Nicht gerade ein "Musik-Player" aber media-tv/xbmc kann Musik abspielen und auch vom Dateisystem löschen.

Ich persönlich nutze (halb-)oldscool für diese Aufgabe einen Dateimanager (thunar)+einfacher Player(qmmp). Zur Erinnerung: 

 *Quote:*   

> Douglas McIlroy, der Erfinder der Unix-Pipes, fasste die Philosophie folgendermaßen zusammen:
> 
> Schreibe Computerprogramme so, dass sie nur eine Aufgabe erledigen und diese gut machen.
> 
> ...
> ...

 (Quelle: http://de.wikipedia.org/wiki/Unix-Philosophie)

Also: ein Programm zum abspielen und eines zum löschen  :Wink: . Voll-oldscool wäre es dann "mpg123"+"rm".

----------

## Fijoldar

Clementine kann Dateien von der Festplatte löschen und ist nebenbei ein ziemlich mächtiger Musik Player.

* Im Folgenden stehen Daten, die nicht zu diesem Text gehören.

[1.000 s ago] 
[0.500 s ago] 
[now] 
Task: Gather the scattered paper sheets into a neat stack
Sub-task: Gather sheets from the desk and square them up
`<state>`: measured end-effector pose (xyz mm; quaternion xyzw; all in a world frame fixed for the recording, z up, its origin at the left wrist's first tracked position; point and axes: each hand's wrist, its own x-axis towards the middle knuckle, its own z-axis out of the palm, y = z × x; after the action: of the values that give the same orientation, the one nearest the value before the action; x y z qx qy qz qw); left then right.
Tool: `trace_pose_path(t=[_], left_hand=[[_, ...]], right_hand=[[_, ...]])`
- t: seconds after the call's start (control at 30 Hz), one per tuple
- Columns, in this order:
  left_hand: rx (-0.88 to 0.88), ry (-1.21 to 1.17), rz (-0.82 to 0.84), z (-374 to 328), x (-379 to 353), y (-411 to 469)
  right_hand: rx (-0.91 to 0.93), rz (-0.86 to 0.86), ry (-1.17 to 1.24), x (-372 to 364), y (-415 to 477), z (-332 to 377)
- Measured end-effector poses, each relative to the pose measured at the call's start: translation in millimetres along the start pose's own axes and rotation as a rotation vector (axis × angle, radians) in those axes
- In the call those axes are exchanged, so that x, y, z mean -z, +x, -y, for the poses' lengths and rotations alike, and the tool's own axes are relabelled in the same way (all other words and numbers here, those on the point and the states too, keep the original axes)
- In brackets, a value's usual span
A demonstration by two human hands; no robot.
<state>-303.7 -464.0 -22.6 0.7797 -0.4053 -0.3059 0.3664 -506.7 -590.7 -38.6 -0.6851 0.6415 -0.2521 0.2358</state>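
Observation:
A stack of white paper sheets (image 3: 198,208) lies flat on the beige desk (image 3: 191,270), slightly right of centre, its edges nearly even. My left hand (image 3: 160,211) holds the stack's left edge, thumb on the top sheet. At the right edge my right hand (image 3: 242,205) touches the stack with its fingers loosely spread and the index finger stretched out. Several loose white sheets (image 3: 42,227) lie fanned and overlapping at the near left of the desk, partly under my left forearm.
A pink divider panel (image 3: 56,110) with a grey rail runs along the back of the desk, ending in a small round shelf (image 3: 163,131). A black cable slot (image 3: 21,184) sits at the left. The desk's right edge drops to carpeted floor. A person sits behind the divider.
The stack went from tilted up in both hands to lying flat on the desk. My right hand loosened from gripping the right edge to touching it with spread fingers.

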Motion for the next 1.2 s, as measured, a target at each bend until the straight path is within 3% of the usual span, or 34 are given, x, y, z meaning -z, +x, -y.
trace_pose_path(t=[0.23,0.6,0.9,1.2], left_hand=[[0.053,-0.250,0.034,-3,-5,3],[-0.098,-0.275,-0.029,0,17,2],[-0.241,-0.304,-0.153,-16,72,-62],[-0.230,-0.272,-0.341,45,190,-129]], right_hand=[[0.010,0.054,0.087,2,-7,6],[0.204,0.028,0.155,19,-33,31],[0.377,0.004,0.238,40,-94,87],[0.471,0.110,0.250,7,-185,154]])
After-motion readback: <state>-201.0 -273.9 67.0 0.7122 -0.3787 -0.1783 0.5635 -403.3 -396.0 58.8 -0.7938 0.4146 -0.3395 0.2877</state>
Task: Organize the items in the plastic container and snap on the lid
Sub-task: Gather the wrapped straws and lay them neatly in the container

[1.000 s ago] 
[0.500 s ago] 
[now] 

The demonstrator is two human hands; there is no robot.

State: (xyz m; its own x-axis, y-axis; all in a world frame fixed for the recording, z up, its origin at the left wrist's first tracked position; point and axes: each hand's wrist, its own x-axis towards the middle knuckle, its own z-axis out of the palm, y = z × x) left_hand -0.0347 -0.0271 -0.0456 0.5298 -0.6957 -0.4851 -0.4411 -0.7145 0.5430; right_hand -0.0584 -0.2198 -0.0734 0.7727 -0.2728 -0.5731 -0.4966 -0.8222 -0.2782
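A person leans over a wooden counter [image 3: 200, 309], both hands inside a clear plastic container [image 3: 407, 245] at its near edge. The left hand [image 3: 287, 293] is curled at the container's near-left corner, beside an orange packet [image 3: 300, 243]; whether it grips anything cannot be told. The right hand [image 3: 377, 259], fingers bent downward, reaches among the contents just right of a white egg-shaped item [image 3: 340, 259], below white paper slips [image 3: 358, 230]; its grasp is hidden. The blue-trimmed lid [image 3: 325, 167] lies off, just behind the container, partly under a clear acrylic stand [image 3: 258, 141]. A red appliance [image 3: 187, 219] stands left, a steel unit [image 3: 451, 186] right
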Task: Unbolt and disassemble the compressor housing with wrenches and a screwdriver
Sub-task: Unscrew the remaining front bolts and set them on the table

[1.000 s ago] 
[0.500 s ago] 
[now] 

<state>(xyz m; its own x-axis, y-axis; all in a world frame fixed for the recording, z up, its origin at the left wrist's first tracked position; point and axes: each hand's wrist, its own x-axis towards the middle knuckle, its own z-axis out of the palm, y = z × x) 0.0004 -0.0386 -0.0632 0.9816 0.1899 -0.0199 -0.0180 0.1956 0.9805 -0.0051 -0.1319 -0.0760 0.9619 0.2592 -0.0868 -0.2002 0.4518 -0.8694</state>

Nutze ich seit Jahren.

----------

## franzf

 *bell wrote:*   

> Nicht gerade ein "Musik-Player" aber media-tv/xbmc kann Musik abspielen und auch vom Dateisystem löschen.
> 
> Ich persönlich nutze (halb-)oldscool für diese Aufgabe einen Dateimanager (thunar)+einfacher Player(qmmp). Zur Erinnerung: 
> 
>  *Quote:*   Douglas McIlroy, der Erfinder der Unix-Pipes, fasste die Philosophie folgendermaßen zusammen:
> ...

 

Ist ja alles schön und gut. Das Problem an der Sache ist aber, dass Player üblicherweise Metadaten ala Artist/Album/Title anzeigen. Um an den Dateinamen zu kommen muss man erst irgend einen Dialog öffnen. Dann kopieren (hoffen, dass nicht irgendwelche doooofen Sonderzeichen im Pfad sind) in die Console pasten, rm davorsetzen, beten, enter. Und dann ist hoffentlich die richtige Datei gelöscht.

Richtig doof wird es, wenn man (wie ich) manche Songs doppelt hat. Dann die richtige finden und das ganze Trara mit Löschen - und am Ende löscht man die falsche  :Wink: 

Da KANN es durchaus bequemer sein, einfach direkt über den Player zu löschen.

----------